Exercise: Would you please copy each line of the data in which the string "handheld" occurs?

Available data:
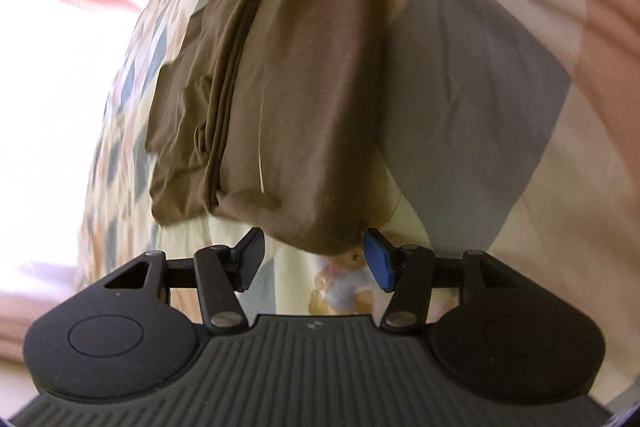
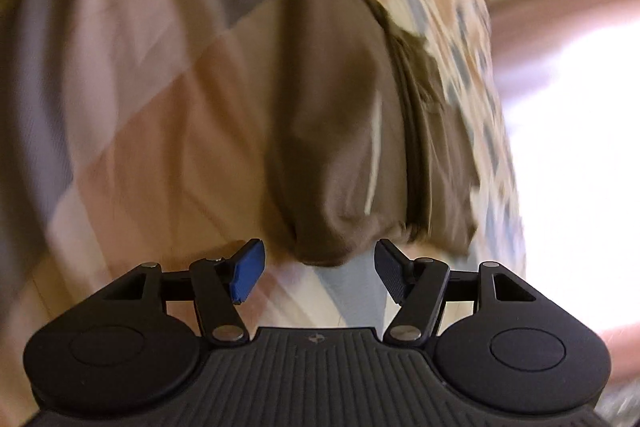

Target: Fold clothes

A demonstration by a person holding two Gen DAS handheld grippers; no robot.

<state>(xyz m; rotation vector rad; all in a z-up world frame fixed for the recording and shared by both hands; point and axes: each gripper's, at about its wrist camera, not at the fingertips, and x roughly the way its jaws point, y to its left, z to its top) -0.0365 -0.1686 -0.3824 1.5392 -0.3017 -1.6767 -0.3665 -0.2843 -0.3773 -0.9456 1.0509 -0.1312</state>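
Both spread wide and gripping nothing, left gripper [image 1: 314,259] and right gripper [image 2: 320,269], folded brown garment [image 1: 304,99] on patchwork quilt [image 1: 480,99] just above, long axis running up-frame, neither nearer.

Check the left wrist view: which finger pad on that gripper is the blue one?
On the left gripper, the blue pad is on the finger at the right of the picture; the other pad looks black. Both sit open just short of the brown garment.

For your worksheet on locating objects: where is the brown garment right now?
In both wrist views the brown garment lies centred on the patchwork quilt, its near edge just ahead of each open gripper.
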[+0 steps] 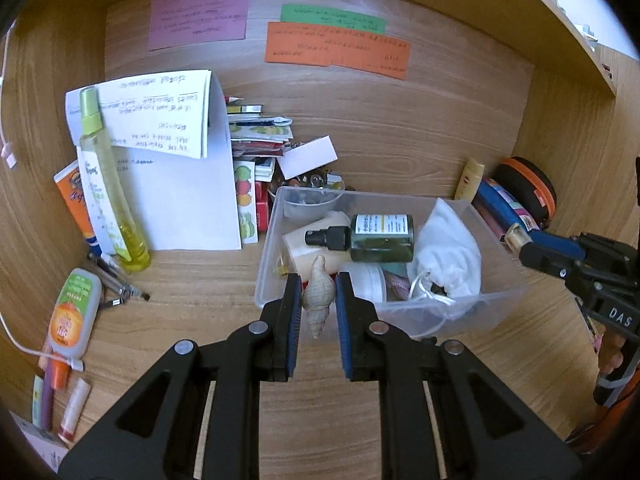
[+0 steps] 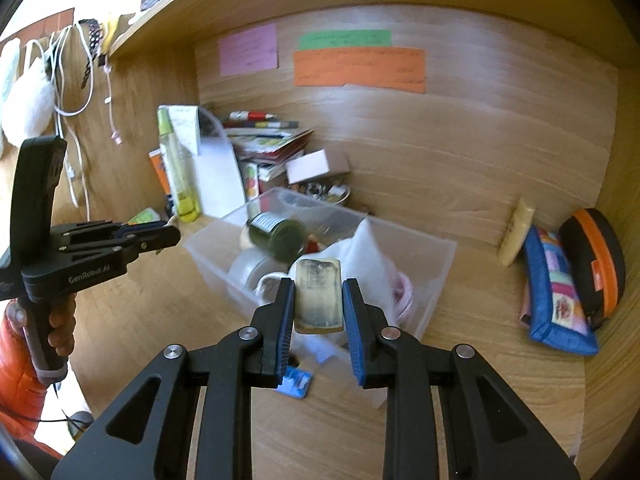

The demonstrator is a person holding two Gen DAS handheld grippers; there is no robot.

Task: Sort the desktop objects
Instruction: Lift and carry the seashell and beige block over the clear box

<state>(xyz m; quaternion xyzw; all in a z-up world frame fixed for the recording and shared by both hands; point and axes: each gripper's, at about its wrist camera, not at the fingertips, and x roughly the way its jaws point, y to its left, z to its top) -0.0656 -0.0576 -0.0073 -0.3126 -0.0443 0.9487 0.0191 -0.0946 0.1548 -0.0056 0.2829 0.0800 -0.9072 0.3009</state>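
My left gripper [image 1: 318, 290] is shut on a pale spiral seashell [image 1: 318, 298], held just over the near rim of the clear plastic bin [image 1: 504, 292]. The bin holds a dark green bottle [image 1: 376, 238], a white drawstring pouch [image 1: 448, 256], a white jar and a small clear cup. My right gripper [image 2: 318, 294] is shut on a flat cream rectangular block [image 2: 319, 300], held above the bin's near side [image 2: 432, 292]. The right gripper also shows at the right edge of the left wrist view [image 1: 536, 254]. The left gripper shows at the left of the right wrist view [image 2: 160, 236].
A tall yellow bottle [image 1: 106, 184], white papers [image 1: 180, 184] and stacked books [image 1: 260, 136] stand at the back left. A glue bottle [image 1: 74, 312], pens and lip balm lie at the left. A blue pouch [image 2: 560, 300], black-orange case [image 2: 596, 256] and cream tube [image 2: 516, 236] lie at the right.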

Solved problem:
A demonstration by a person holding two Gen DAS handheld grippers; no robot.
The demonstrator is a person holding two Gen DAS handheld grippers; there is no robot.

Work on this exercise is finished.